- **WHAT NEEDS TO BE DONE**
Leave out the pictures and set down the rest of the listing below word for word.

================

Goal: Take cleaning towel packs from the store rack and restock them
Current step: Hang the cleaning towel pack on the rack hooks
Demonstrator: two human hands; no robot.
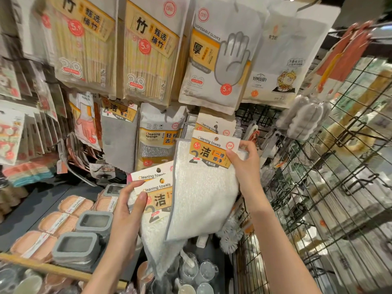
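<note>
The right hand [246, 166] pinches the card header of a white towel pack [201, 192], holding it up just below another pack [214, 126] hanging on the rack [318, 166]. The left hand [129, 206] grips two more packs [154, 200] lower left, thumb across the front label, partly tucked behind the raised pack. A sponge pack [159, 134] hangs behind them.

The towel pack [203, 194] in the middle is white with a grey edge and a yellow and white card. At the lower left, the boxes [94, 222] are grey and the sponges [67, 205] are orange. At the right, the rack [318, 209] is black wire.
</note>
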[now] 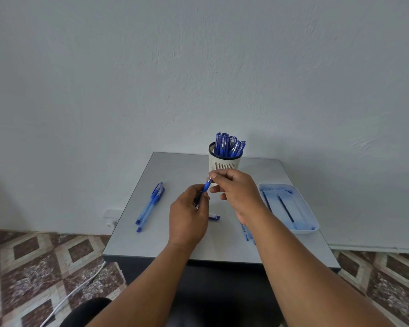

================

- **EXERCISE OUTPUT**
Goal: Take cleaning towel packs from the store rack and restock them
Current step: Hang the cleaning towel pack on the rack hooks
Demonstrator: two human hands; no robot.
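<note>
The right hand [246, 166] pinches the card header of a white towel pack [201, 192], holding it up just below another pack [214, 126] hanging on the rack [318, 166]. The left hand [129, 206] grips two more packs [154, 200] lower left, thumb across the front label, partly tucked behind the raised pack. A sponge pack [159, 134] hangs behind them.

The towel pack [203, 194] in the middle is white with a grey edge and a yellow and white card. At the lower left, the boxes [94, 222] are grey and the sponges [67, 205] are orange. At the right, the rack [318, 209] is black wire.
</note>
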[now] 

What this exercise needed has been supplied.